De tal modo que la pregunta obligada es: ¿no hay otros jueces conservadores que puedan ser nominados por Trump para evitar un triste espectáculo como este? ¿Por qué la insistencia en Kavanaugh? El jueves se nos respondió esa pregunta. Porque es un perro faldero de Trump. Pasó la prueba de lealtad, lloriqueando, gesticulando, balbuciendo como infante. Y no pasemos por alto que alguna vez dijo que los presidentes no deben ser procesados mientras estén en su cargo, pues los distrae de sus importantes labores.
Esto es, Trump quiere un juez a modo, adelántandose a cualquier juicio, tratando de que alguien le salve el pellejo cuando llegue el momento. Pero Kavanaugh, el Partido Republicano y el propio Trump deben tomar en cuenta que, aun con todo el poder, la sabiduría popular siempre se impone: el buen juez por su casa empieza.
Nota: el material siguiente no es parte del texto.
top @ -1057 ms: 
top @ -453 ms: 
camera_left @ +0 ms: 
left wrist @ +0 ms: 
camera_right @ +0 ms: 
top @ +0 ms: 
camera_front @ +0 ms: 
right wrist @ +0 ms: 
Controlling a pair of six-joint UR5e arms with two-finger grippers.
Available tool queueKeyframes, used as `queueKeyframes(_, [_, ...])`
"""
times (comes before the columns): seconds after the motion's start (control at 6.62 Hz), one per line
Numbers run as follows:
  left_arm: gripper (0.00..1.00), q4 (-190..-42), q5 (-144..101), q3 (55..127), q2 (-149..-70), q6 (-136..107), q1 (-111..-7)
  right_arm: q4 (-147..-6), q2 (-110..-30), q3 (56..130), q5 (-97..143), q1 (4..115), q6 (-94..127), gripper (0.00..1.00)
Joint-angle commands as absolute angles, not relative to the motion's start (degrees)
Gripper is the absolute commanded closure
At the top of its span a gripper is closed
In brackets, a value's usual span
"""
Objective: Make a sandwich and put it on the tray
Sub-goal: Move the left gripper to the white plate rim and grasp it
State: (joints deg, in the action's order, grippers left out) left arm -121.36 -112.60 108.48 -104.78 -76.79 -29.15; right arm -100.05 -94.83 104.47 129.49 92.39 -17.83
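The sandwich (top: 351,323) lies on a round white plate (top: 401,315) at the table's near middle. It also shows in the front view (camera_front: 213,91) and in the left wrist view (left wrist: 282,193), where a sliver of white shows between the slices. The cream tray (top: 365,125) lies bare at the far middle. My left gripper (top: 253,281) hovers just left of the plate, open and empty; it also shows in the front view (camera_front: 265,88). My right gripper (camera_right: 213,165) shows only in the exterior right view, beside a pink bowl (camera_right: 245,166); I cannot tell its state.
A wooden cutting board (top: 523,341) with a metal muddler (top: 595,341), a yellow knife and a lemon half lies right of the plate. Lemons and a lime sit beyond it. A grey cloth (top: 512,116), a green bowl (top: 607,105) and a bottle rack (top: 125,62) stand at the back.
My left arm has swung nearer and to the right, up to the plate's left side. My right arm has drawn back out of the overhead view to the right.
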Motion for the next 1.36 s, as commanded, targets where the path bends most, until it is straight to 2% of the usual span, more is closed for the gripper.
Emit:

Así sea la Casa Blanca.
En fin, los republicanos ya tienen lo que querían: un presidente como Trump que promulgara sus legislaciones que benefician a corporaciones y a los más privilegiados, y que nominara jueces que garanticen que la Corte Suprema sea dominada por magistrados conservadores, o en el caso de Kavanaugh, un sello de goma de Trump. El precio a pagar, pensarán, no es tan alto: la independencia de la Corte Suprema y haberle vendido el alma al diablo.